RECORD EXTRACTS Block Start

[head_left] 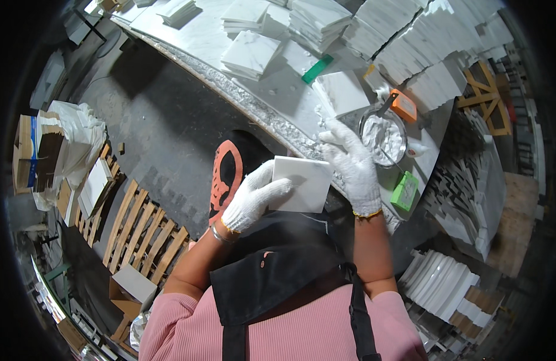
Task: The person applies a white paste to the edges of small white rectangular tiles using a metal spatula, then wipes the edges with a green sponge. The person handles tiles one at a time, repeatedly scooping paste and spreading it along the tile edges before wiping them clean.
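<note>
A square white marble tile is held over my lap by my left hand, in a white knit glove. The thumb lies across its face, with the other fingers mostly hidden. Beside the tile's right edge is my right hand, gloved too, its fingers stretched toward the table edge and holding nothing visible. Whether it touches the tile I cannot tell. Just past it stands a round bowl of white powder or paste, with a dark-handled tool leaning in it. A short stack of marble tiles sits left of the bowl.
Bright green and orange blocks flank the bowl; a small white bottle lies nearby. A green strip and more tile stacks cover the table. White crumbs line its near edge. Wooden pallets lie on the left floor.
</note>
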Motion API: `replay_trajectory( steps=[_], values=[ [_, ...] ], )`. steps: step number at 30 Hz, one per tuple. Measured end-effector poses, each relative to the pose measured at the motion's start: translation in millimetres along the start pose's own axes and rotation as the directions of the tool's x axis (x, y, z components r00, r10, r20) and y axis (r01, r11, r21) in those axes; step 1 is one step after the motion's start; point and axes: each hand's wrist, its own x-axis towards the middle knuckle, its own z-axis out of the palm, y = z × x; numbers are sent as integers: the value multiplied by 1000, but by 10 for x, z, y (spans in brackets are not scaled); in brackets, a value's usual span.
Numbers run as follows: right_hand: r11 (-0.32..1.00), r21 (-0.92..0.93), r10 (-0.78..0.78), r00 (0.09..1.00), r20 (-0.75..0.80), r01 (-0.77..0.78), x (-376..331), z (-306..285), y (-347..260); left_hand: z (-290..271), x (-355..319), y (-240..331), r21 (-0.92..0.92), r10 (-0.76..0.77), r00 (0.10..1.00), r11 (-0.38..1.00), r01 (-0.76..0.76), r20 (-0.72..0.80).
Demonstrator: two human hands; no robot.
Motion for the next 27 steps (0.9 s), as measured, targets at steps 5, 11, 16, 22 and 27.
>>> replay_trajectory(
  steps=[5, 11, 16, 22, 27],
  values=[
    [977, -208, 37, 999, -23, -41, -47, 68, -36, 62, -31, 83, 119, 19, 1000, 993, -19, 6],
    [985, -164, 29, 983, -181, -59, -186, -250, 178, -26, 17, -40, 10, 20, 999, 1000, -19, -33],
    [976, 88, 206, 975, -79, -199, -434, -284, 164, -10, 55, 25, -112, -7, 998, 994, 0, -62],
    [959, -122, 259, 966, 0, -258, -697, -56, 272, -46, 103, -127, -253, -10, 998, 967, -8, -69],
    [949, 31, 313, 950, -17, -313, -685, 33, 139, -21, 115, -90, -252, -13, 1000, 968, 8, -17]
  ],
)
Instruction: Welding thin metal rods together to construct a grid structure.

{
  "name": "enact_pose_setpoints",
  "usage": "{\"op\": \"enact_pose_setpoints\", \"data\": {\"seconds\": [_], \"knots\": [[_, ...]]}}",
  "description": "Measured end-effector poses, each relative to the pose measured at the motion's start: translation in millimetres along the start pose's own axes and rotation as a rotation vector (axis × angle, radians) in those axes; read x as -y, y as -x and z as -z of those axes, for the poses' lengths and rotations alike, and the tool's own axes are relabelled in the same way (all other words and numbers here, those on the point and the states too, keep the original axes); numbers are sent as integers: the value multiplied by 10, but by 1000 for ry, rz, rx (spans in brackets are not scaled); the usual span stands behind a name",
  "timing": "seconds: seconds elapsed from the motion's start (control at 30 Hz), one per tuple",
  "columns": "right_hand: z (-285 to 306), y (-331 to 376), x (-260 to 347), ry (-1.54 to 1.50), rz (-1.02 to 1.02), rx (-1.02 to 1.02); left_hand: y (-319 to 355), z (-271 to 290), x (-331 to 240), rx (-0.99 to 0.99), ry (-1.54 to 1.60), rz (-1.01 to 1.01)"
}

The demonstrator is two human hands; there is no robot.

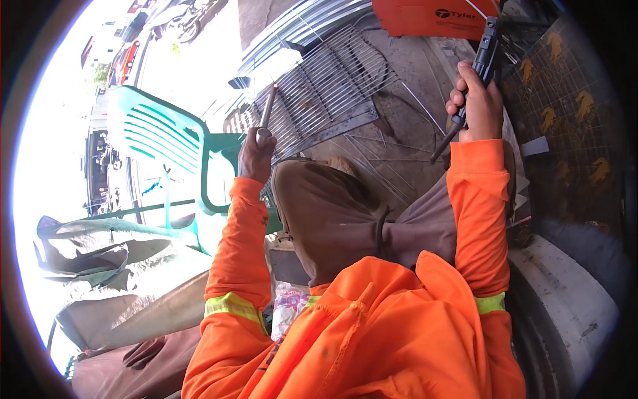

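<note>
My right hand (480, 106) is raised at the upper right, closed around a black welding electrode holder (488, 50). A thin rod sticks out of the holder's top end, and its lower end tapers down toward my right knee. In my left hand (256, 156) is a short metal rod (269, 110) with a rounded end by the thumb; its reddish tip points away from me. Just beyond that hand lies a metal grille (319, 86) of parallel bars, joined by a flat crossbar (339, 130) on its near side. The rod's tip appears over the grille; whether they touch I cannot tell.
Several thin loose rods (375, 163) lie on the ground before my knees. A green plastic chair (206, 159) stands at left. At the far side is an orange-red box (425, 18). A dark panel with yellowish motifs (565, 113) is at right. Crumpled sheeting (133, 292) lies lower left.
</note>
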State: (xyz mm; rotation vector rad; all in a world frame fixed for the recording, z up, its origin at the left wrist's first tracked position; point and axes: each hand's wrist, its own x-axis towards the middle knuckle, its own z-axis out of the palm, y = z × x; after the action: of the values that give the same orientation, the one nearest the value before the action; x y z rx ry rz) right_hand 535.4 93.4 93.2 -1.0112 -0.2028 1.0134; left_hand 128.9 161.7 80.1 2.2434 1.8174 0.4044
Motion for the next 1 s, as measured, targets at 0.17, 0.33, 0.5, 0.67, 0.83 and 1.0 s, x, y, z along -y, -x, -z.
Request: {"op": "enact_pose_setpoints", "data": {"seconds": [0.17, 0.33, 0.5, 0.67, 0.83, 1.0], "knots": [[237, -44, 92, 59, 7, 14, 505, -130, -542, -201, 197, -105], [488, -116, 116, 238, 49, -65, 840, -323, -465, -285, -71, -311], [1038, -201, -138, 299, -32, -90, 842, -455, -507, -328, -89, -346], [1521, -298, -513, 668, -234, -155, 751, -562, -732, -310, 22, -402], [1388, -313, -802, 667, -296, -72, 755, -477, -715, -339, 89, -375], [1266, -271, -789, 571, -312, -123, 702, -475, -700, -335, 104, -354]]}}
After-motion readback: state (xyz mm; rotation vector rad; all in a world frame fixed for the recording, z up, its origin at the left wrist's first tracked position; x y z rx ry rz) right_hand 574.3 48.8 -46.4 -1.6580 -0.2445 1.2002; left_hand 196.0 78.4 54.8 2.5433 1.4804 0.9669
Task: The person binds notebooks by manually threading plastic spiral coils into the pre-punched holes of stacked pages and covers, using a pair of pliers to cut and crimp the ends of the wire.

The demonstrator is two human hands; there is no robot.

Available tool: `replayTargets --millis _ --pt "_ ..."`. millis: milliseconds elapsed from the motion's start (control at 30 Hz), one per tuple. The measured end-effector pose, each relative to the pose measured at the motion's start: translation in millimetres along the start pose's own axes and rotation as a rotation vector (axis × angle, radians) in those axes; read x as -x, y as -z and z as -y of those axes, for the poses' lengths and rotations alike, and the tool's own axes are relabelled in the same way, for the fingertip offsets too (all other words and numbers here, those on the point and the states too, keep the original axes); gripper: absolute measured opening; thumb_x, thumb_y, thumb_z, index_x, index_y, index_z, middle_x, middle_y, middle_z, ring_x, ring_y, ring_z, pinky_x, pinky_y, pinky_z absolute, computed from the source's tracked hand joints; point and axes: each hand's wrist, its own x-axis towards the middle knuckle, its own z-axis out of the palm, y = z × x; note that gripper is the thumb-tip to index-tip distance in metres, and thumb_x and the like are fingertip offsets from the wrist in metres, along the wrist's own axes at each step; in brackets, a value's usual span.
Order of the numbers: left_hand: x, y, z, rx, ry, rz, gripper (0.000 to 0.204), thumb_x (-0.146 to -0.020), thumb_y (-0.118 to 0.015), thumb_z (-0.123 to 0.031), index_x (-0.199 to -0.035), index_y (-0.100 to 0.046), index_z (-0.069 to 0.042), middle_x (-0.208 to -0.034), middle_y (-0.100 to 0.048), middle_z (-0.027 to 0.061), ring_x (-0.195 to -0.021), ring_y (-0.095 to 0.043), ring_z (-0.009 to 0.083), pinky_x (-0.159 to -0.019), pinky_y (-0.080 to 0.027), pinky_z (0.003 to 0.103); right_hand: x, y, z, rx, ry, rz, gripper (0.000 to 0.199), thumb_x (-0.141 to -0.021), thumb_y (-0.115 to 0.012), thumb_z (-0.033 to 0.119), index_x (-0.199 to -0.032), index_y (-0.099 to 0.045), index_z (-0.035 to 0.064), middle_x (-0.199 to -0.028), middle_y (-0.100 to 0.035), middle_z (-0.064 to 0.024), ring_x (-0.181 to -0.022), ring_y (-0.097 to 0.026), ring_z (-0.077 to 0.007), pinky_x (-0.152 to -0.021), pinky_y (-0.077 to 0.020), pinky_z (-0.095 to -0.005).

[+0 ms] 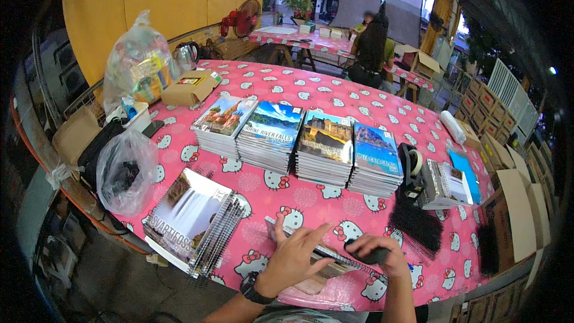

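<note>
A spiral notebook (338,268) lies in front of me near the table's front edge, a black coil running along its side and much of its cover hidden by my hands. My left hand (293,260), a dark watch on its wrist, rests on the notebook with fingers spread. The fingers of my right hand (391,257) curl round a rounded black object (372,255) beside the coil; its kind is hard to make out. Left of my hands is a stack of coil-bound notebooks (188,218) with a waterfall cover.
Past my hands stand several notebook stacks (326,143) in a row. Loose black plastic coils (418,221) lie to the right, near a tape dispenser (411,167). Plastic bags (127,170) are at the left, cardboard boxes (514,215) at the right. People sit at a farther table (293,37).
</note>
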Motion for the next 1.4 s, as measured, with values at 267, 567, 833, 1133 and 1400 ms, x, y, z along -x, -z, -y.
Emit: replayTargets --millis 267,567,833,1133,1400 --pt "2 4 3 0.004 0.022 0.048 0.077 -0.066 -0.075 -0.029 -0.132 -0.04 -0.009 -0.088 -0.057 0.0019 -0.089 -0.055 0.0175 -0.103 -0.007 0.061 -9 -6 7 -0.189 0.087 0.055 0.043 -0.076 -0.065 0.042 -0.095 -0.062 0.0031 -0.097 -0.063 -0.011 -0.089 -0.057 -0.0222 -0.079 -0.0428 -0.0352" --pt "7 22 31 -0.089 0.061 -0.024 0.076 -0.062 -0.077 -0.034 -0.129 -0.045 -0.015 -0.1 -0.06 0.001 -0.105 -0.051 0.0199 -0.102 -0.006 0.062 -22 -10 -1 0.135 -0.077 0.08 0.053 -0.074 -0.064 0.05 -0.093 -0.062 0.0008 -0.097 -0.063 -0.0138 -0.094 -0.055 -0.0254 -0.084 -0.0407 -0.037" --pt "29 -21 70 1.111 0.38 -0.391 0.072 -0.065 -0.076 0.003 -0.127 -0.04 -0.005 -0.111 -0.051 0.0052 -0.108 -0.047 0.0163 -0.093 -0.04 0.03 -30 -14 -5 0.179 -0.078 0.056 0.049 -0.072 -0.068 0.046 -0.093 -0.062 0.0023 -0.097 -0.062 -0.013 -0.094 -0.055 -0.0252 -0.083 -0.0414 -0.0367" --pt "21 -22 64 1.245 0.406 -0.47 0.043 -0.08 -0.064 0.002 -0.12 -0.049 -0.001 -0.107 -0.056 0.0042 -0.096 -0.053 0.0124 -0.086 -0.042 0.025 -42 -2 -22 0.383 -0.18 0.007 0.04 -0.079 -0.063 0.037 -0.096 -0.058 0.0005 -0.102 -0.061 -0.0105 -0.099 -0.055 -0.0223 -0.09 -0.0405 -0.0366" --pt "21 -27 62 1.236 0.421 -0.479 0.046 -0.081 -0.064 0.001 -0.124 -0.049 0.0 -0.111 -0.056 0.0051 -0.101 -0.052 0.0125 -0.089 -0.041 0.027 -61 -11 -27 0.115 -0.105 0.03 0.049 -0.08 -0.059 0.044 -0.101 -0.058 -0.0004 -0.107 -0.061 -0.0133 -0.1 -0.056 -0.0219 -0.082 -0.0452 -0.0343"
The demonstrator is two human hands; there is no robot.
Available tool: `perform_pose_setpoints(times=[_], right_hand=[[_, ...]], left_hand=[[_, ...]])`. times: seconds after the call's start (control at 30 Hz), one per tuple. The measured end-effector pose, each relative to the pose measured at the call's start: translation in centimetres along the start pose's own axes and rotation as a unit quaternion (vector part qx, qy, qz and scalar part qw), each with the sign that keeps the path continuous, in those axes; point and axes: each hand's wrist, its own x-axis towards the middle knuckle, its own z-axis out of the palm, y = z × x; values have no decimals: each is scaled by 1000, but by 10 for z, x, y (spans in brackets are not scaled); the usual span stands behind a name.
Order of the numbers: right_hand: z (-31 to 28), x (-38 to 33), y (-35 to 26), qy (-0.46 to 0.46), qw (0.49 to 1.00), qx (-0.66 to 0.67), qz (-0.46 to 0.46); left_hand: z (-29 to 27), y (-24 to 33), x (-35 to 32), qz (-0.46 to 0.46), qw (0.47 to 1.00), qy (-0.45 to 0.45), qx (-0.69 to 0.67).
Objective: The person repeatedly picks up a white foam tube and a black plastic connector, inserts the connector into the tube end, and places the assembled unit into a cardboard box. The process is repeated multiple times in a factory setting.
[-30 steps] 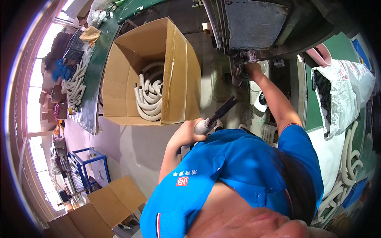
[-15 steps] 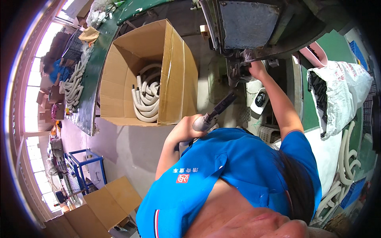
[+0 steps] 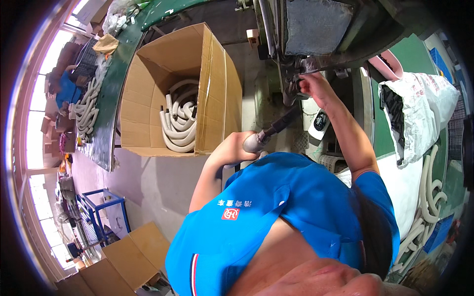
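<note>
A: Where are the person's hands?

B: The left hand [image 3: 236, 148] has its grip closed around the metal handle end of a long dark tool [image 3: 271, 132], which slants up and to the right toward the machine [image 3: 321, 29]. The right hand [image 3: 312, 84] is raised to the underside of the machine, fingers curled on a dark metal part [image 3: 308, 64] there; whether that grip is fully closed cannot be told.

A: So where does the tool sit?

B: Between the two hands, its far tip close under the right hand, near the machine's lower edge. Its handle end is just above the blue shirt [image 3: 286, 207].

A: What lies around?

B: An open cardboard box [image 3: 148, 74] stands to the left of the tool, on the floor, with curved pale tubes [image 3: 180, 123] piled inside. Beyond it a green bench [image 3: 111, 98] carries more pale tubes [image 3: 86, 108]. On the right a white sack [image 3: 419, 113] holds dark pieces, and further pale tubes [image 3: 427, 197] lie below it. A pink container [image 3: 387, 64] sits just left of the sack.
</note>
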Motion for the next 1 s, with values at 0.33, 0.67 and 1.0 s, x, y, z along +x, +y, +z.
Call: perform_pose_setpoints(times=[0.33, 0.67, 1.0], right_hand=[[36, -153, -29, -212, 921, -308, -110], [61, -188, -20, -96, 901, -376, -195], [56, -179, -33, -123, 922, -344, -127]], left_hand=[[15, 31, 13, 196, 945, 139, 222], [26, 57, 12, 368, 870, 130, 300], [20, 53, 16, 317, 922, 48, 217]])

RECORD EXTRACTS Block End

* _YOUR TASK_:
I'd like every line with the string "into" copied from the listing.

* _TASK SOLUTION_:
Task: The person binds notebooks by manually threading plastic spiral coils into the pre-punched holes of stacked pages and covers, using a pair of pliers to cut and crimp the ends of the wire.
Objective: The person repeatedly picks up a white foam tube and a black plastic connector, inserts the connector into the tube end, and places the assembled unit into a cardboard box. The process is repeated multiple times in a factory setting.

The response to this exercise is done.